Here’s what some are saying.
When it comes to presentations, Microsoft Powerpoint is the desktop tool that most of us use. Apple Keynote delivers better visuals and is preferred by creatives. Google & Zoho presentations bring a subset of the functionality to the web and allow collaboration. Slideshare introduces community – following the strategies of Youtube (video) and Scribd (documents). But Prezi flips the paradigm of presentation inside out to bring you simple interactive presentations like you’ve never seen before. (Source)
Prezi allows anyone who can sketch an idea on a napkin to create and perform stunning non-linear presentations with relations, zooming into details, and adjusting to the time left without the need to skip slides. (Source)

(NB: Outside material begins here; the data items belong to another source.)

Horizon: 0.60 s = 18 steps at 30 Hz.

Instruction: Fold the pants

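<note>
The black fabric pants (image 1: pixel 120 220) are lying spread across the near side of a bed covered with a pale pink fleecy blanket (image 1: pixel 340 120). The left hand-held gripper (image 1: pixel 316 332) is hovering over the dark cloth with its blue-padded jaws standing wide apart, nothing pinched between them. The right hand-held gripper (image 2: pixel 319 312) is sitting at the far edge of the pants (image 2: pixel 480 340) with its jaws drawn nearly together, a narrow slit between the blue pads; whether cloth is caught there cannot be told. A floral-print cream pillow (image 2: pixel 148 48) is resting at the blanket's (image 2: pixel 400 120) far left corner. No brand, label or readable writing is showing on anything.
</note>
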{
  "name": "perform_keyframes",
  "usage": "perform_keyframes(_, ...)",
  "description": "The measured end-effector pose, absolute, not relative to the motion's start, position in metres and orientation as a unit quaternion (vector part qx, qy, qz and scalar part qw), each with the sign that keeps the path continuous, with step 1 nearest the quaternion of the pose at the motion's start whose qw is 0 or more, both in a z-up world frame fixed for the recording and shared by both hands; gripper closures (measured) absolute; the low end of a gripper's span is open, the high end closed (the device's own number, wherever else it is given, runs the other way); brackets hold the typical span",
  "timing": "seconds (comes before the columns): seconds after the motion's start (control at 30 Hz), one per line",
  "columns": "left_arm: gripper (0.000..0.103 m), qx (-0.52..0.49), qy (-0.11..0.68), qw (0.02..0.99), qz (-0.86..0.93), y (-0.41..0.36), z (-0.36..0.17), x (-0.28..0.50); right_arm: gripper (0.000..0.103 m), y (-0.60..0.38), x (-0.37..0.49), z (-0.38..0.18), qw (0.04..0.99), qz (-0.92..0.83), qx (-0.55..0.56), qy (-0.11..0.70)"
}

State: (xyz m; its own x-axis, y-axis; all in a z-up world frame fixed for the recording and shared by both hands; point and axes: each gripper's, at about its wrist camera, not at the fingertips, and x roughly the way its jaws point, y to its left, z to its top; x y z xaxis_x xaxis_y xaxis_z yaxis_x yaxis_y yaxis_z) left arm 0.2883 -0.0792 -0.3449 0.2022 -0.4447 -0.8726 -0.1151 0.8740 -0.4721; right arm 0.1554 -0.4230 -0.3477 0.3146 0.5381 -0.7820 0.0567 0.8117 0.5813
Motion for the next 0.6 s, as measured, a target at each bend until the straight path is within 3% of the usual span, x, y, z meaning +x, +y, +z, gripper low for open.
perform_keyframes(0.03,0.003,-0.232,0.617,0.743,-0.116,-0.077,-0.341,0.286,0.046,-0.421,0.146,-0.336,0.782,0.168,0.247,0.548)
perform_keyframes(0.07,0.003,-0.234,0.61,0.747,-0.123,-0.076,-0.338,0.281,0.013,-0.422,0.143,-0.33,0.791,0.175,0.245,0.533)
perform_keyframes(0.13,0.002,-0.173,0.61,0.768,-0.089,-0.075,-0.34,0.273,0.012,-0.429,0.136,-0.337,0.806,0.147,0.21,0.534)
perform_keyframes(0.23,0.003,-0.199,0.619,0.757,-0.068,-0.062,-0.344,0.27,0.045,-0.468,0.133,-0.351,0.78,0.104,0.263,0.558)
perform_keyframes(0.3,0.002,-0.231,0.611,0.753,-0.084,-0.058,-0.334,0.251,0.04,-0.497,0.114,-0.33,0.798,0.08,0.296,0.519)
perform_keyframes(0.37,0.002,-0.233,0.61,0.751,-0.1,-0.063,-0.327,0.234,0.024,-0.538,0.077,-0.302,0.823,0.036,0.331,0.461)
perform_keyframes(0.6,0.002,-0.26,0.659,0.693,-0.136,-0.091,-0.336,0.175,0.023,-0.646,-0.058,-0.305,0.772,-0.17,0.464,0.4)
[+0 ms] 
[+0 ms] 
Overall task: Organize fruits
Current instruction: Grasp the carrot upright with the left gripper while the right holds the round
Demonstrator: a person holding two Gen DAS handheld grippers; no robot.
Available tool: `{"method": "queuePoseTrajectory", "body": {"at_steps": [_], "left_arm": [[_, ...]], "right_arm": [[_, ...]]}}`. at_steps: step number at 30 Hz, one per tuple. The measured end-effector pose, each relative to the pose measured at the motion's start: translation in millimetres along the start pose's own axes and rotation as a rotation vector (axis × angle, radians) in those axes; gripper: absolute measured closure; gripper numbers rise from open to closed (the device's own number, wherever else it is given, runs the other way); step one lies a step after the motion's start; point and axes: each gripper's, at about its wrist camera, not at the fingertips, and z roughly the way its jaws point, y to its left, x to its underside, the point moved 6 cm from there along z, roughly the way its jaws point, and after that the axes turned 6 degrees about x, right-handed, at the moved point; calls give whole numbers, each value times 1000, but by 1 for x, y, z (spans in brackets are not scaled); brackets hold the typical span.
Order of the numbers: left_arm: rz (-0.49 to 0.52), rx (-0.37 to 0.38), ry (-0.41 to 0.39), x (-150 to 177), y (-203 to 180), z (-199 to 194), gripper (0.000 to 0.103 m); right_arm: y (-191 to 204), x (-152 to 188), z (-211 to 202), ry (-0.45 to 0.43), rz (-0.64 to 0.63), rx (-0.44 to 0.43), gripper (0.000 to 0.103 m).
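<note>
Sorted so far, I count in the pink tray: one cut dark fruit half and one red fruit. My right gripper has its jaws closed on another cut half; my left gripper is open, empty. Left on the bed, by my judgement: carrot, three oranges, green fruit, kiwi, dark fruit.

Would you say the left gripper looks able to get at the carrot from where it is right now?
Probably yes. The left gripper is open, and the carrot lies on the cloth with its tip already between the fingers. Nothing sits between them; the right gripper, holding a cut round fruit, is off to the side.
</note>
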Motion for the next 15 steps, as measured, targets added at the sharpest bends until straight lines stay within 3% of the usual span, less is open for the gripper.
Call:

With the help of Prezi you can create maps of texts, images, videos, PDFs, drawings and present in a nonlinear way. (Source)
Josh Lowensohn of CNET stated that Prezi is a presentation creator that ditches the idea of individual slides in place of a giant expanse that can be navigated with a mouse, keyboard, and eventually touch screens. The end result is pretty incredible and feels a lot like Google Maps. (Source).
I must admit that while browsing through the site I almost gave up and left twice, but I’m very glad that I didn’t! It’s an interesting tool and holds untold educational potential. Here are a few thoughts that came to mind.
- Presentations could become more dynamic, interactive and hopefully engaging. Prezi IS the message.
- The ability to easily incorporate most any digital file or media allows teachers/designers to account for a variety of learning styles (audio, video, visual, etc.).
- Prezi could be used as one of the (if not the) most robust concept mapping/semantic mapping tools that I’ve seen.
- Teachers and students could find it useful for organization, collaboration and project management.
- I like the idea of using Prezi to help during the design and development phases of lesson planning, unit development, team planning, cross-curriculum mapping, etc. In some instances (such as a typical presentation) your design and development work actually becomes part of the final product or learning artifact.